長時間労働改善で「副業」という新たな問題が!

 2024年問題を前に、長時間労働の改善に取り組むトラック業界。コンプライアンス経営が求められるようになり、労働時間の管理はいまや運送事業者の必須課題となっている。 しかしながら、労働時間の改善を進める一方で、新たな問題が浮上してきた。

 副業問題である。これまで、長時間労働によって、ドライバーの生活できる賃金を維持してきたが、労働時間の削減で、自ずと請け負えない仕事も出てくる。そのため、労働時間を削減する代わりに売上げが減る。それを補うには運賃を上げてもらわねばならないが、運賃が市場に左右される中でそう簡単に上がるわけではない。稼ぎが悪くなれば、そのしわ寄せは、結局ドライバーに降りかかる。労働時間が削減される代わりにドライバーの賃金が減少してしまっているのだ。

 ここに持ち上がってきたのが、副業だ。労働時間が削減されても、賃金が同時に下がればこれまでの生活が崩れてしまう。ドライバーにも日々の生活があり、賃金の減少は大きな痛手ともなる。その減った分を副業で稼ぐ、そんな動きが懸念されているのだ。

 実際に、ある事業者では、通常、大手路線事業者で社員として定期の仕事をこなしながら、空いた時間に、同社で働いていると、同社を副業として活用している人が存在しているという。

 明らかにハードワークだが、大手路線事業者、受け入れる中小事業者、双方に知らぬ存ぜぬの姿勢で、あくまでドライバーが会社に黙って勝手に働いているとの認識だ。

 ただ、これでは業界が本来、取り組むべきところの労働時間の改善にはつながっていない。
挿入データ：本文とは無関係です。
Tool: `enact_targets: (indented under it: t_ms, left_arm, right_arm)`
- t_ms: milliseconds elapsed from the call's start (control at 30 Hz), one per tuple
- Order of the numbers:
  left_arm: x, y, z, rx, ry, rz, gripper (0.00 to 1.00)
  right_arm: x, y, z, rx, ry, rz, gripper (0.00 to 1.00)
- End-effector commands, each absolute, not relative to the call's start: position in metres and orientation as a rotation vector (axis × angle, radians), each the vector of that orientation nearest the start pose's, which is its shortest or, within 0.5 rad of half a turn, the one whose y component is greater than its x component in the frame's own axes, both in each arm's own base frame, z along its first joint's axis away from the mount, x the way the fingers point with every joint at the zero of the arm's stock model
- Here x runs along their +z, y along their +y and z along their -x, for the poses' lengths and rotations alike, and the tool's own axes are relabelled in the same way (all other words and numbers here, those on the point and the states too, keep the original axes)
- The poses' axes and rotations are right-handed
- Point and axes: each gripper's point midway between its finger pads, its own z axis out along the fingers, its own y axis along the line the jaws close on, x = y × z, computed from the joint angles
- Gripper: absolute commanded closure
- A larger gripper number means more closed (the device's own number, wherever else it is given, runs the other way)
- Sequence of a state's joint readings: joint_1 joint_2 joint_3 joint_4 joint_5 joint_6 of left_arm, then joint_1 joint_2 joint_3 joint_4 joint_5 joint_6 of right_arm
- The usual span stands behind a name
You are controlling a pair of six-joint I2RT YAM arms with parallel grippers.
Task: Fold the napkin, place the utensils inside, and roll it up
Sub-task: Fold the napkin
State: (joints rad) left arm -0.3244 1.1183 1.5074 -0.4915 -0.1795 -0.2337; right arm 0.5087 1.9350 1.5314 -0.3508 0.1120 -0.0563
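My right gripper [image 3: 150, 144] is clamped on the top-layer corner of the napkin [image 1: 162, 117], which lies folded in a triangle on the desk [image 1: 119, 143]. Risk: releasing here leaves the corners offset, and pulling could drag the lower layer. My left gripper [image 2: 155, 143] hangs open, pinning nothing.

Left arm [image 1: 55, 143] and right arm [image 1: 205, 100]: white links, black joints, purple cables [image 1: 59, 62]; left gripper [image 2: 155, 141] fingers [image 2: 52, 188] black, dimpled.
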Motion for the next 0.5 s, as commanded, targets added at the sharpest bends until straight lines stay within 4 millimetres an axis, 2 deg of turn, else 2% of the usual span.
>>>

甲の事業者で規制がかかったので、乙の事業者でその分をカバーしていることに過ぎず、両社合わせた労働時間は減少しておらず、むしろ増加しているようで、まさに本末転倒である。労働時間管理を進める会社側のリスクヘッジにしかならない。

 さらに、事故を起こした時の責任問題にもなる。甲で勤務中に事故を起こせば、通常は甲の責任の上で処理が行われるが、乙での勤務中だと、乙の責任でそのまま処理ができるのか、しなければいけないのか。また、事故を起こしたドライバーが長時間労働になっていたら、その責任はどちらが負うのか。具体的な調査の上で責任の所在が示され、その責任を負うことになるのだろうが、問題は根深く、ややこしい。

 簡単に取り組める一方で、何かあった時に処理が難しい、副業は、そんな複雑な問題をはらんでいるのだ。 

 コンプライアンスを考えれば、労働時間の管理は必要だが、副業でカバーするというやり方はお門違いで、本来の趣旨とは全くかけ離れている。雇用する側の事業者も、される側のドライバーも、「長く働けず稼げないので副業も仕方がない」で済ましてはいけない。たとえ労働時間を削減したとしても、ドライバーが副業せずに、これまでの稼ぎを維持できることこそ重要である。副業を認めることよりも、運賃を上げて労働時間が減った分をそれで補うというやり方をしなければいけない。

 それには根気強い運賃交渉しかない。副業が当たり前にしてはいけない。魅力をつけるためには、本業だけで飯を食える、そんな業界にしていかねばならない。事業者に背負わされた十字架はそれだけ固く、そして重いのだ。